While changing the U.S. retirement system was not a high-profile issue in the election (as opposed to health-care reform), the Obama-Biden campaign's signature proposal was a mandatory payroll-deduction IRA program for employers that do not offer a qualified retirement plan (See  IMHO: Their Own Devices ).

The program would require automatic enrollment and default investment of deferrals; employees could opt out in writing, or continue to participate. Advocates argue that such programs would increase participation (the Obama campaign estimated that participation among low- and middle-income employees would increase from 15% to 80%) and reduce the cost barrier perceived to prevent many small employers from offering retirement plans.

Such programs, however, may create a disincentive to establish or maintain qualified plans, which are much more complex and expensive than IRAs. An employer-sponsored plan provides participants with oversight of investment options and service providers­ by a fiduciary held to strict legal standards of prudence and loyalty and, often, employer matching contributions and plan-provided participant education or investment advice. IRA holders receive none of these benefits. The question is what effect an expansion of IRAs will have on the continued viability of our employer-based retirement system.

Funding Issues

Lawmakers on Capitol Hill have been negotiating relief for defined benefit pension plans from the funding requirements instituted by the Pension Protection Act of 2006 (PPA). The meltdown in the financial and credit markets may cause many otherwise healthy plans to fall within the PPA's provisions, potentially triggering notices to participants and restrictions on distributions, among other things.

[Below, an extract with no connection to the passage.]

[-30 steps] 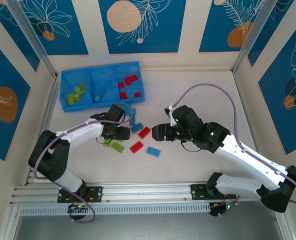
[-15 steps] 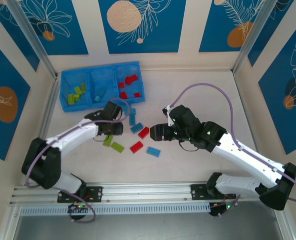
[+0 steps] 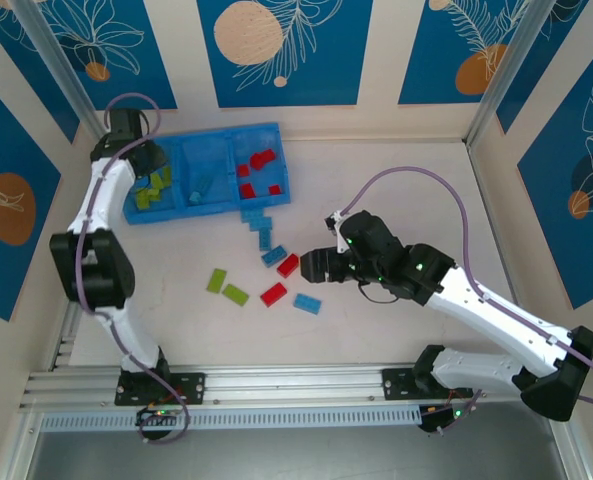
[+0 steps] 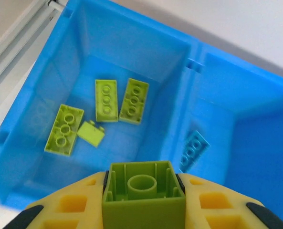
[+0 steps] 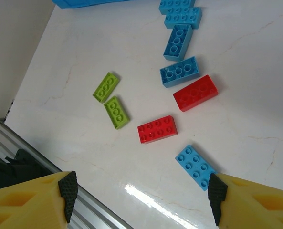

Current proposals would permit pension plans to smooth out unexpected asset losses and ease the application of the new funding rules by providing transitional relief for plans at and below the phased-in funding threshold (92% for 2008, 94% for 2009), and permit plan sponsors to elect to freeze temporarily the status of an endangered or critical plan at the same funding status held in the immediately preceding plan year (See  Study Suggests More Pension Funding Help Needed ).

With the anxiety level among American workers at record-high levels, the possibility that workers' lump-sum benefits may be restricted will not be received warmly. Hopefully, this legislation will remove the restrictions on lump-sum payments. It does not look as if this legislation will be enacted this year.